KBEonline.id – Kalau di daerah lain jengkol dianggap sekadar pelengkap lauk, di Kabupaten Bekasi posisinya bisa disejajarkan dengan daging. Itulah gambaran konsumsi khas masyarakat Bekasi yang setiap pagi terbiasa sarapan nasi uduk atau nasi kuning lengkap dengan sambal jengkol.
Kepala Bidang Pengendalian Barang Pokok dan Penting pada Dinas Perdagangan, Helmi Yenti, menyebut turunnya harga jengkol menjadi kabar baik bagi warga.
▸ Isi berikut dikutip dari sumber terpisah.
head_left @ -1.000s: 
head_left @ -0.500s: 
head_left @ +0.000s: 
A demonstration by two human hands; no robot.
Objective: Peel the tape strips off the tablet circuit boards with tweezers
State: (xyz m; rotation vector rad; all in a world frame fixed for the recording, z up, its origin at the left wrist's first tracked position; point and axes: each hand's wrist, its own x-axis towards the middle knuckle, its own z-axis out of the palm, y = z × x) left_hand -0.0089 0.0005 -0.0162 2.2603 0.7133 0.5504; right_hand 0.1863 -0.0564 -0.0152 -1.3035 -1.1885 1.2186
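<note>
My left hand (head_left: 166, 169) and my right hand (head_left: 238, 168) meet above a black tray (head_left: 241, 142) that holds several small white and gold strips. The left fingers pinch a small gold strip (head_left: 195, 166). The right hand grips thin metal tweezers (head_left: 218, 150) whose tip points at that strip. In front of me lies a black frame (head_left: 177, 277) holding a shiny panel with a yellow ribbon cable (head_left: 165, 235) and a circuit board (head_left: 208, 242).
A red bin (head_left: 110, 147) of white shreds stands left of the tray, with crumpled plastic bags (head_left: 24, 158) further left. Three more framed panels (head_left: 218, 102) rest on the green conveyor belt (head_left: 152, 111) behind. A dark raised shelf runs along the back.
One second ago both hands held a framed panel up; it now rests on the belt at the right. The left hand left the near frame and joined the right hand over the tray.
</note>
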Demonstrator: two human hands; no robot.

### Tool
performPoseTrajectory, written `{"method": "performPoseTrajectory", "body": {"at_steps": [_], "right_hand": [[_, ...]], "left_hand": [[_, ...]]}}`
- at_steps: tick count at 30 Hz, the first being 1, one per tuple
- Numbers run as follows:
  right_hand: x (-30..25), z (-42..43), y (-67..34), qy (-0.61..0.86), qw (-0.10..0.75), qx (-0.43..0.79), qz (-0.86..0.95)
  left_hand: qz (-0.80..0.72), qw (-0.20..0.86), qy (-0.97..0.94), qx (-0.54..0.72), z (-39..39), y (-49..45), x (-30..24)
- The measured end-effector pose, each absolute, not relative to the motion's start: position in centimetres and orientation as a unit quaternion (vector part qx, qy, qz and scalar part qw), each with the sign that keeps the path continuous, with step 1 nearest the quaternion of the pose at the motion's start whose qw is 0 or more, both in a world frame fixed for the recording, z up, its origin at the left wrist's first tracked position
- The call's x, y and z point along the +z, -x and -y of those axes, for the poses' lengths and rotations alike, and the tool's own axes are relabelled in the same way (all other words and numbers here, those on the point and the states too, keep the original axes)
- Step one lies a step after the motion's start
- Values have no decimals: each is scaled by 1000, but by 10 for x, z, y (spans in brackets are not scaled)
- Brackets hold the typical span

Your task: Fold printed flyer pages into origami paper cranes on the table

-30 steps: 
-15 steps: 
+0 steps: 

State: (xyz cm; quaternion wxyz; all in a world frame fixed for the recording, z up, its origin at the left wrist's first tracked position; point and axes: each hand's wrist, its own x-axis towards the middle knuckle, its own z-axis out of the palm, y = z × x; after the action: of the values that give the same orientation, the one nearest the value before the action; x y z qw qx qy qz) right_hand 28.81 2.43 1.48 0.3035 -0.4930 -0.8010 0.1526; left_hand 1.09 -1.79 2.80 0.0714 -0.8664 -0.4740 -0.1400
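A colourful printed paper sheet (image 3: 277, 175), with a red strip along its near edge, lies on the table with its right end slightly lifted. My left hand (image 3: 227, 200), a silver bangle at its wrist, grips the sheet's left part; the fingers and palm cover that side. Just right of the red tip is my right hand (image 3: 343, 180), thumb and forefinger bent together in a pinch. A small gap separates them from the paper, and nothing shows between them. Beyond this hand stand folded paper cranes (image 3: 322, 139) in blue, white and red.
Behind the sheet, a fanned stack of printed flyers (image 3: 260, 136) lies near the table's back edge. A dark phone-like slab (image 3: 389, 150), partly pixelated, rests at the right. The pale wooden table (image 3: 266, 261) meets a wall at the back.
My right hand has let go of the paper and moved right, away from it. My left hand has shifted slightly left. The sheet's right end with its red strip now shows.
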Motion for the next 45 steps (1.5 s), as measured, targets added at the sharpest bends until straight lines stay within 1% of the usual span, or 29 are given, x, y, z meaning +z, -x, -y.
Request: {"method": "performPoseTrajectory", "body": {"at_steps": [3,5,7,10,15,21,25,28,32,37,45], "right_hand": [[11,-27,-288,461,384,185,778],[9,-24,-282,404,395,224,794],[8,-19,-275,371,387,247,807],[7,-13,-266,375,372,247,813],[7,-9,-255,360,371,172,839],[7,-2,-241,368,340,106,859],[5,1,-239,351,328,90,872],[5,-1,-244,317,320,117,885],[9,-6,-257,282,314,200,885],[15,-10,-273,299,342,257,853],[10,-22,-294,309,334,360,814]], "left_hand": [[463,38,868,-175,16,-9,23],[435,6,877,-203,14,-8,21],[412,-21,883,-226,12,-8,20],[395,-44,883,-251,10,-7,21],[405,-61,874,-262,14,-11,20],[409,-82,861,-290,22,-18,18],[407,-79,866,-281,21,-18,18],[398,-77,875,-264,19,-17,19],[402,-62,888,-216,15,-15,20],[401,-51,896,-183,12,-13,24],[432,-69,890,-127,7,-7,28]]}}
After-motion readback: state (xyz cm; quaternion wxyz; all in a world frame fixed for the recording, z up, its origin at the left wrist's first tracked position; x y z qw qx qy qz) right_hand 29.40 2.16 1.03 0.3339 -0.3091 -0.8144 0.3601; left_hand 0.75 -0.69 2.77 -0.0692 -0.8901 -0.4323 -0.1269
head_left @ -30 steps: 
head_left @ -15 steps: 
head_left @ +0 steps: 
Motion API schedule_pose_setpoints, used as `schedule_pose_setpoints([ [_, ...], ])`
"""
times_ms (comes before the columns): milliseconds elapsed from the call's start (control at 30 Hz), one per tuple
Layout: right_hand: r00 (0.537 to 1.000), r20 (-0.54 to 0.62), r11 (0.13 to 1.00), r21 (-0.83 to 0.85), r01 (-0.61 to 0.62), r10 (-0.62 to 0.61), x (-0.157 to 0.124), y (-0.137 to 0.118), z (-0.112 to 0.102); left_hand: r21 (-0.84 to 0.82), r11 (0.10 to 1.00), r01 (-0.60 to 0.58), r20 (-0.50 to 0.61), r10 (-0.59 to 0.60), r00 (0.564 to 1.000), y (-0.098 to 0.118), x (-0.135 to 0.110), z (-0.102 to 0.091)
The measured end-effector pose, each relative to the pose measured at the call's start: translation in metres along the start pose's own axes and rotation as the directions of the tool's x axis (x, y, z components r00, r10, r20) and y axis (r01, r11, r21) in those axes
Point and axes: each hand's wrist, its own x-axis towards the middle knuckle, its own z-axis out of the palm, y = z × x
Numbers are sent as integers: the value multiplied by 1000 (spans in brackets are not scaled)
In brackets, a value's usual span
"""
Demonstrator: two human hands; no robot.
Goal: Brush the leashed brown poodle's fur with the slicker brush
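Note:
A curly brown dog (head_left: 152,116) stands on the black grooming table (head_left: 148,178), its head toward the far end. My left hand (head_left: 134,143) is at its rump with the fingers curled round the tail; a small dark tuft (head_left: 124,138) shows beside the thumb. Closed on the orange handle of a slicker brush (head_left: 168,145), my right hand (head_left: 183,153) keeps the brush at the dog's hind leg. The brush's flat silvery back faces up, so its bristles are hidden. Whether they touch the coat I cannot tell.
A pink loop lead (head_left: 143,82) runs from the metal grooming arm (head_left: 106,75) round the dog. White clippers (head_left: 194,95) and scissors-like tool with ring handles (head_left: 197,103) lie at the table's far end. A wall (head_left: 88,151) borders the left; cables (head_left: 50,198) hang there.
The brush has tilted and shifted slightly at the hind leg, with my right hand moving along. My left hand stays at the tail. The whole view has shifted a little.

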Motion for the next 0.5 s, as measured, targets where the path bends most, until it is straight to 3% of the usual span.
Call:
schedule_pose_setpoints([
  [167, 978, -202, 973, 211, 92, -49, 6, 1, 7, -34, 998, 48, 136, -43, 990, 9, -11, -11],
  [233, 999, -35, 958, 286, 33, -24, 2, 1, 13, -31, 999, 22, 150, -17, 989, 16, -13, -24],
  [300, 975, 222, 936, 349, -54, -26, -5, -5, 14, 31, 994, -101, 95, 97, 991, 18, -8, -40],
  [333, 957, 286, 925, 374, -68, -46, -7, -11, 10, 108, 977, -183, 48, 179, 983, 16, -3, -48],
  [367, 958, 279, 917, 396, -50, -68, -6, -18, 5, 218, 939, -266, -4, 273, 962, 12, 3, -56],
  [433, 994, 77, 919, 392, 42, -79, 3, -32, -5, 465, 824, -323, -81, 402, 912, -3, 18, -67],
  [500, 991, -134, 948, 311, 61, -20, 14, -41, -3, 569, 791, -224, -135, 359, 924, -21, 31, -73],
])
“Dulu sempat fenomena hampir Rp100 ribu per kilo, sekarang rata-rata sudah turun ke Rp35 ribu. Alhamdulillah masyarakat Bekasi bisa lega, karena buat mereka jengkol itu sama pentingnya dengan daging,” ujar Helmi Yenti kepada Cikarang Ekspres.
Baca Juga:Antisipasi Potensi Gangguan Kamtibmas, Polres Karawang Tingkatkan Patroli PerairanDapat Saldo DANA Gratis Rp215.000 Langsung ke Akun Dompet Elektornik Kamu Cuman Main Game Ini, Gimana Caranya?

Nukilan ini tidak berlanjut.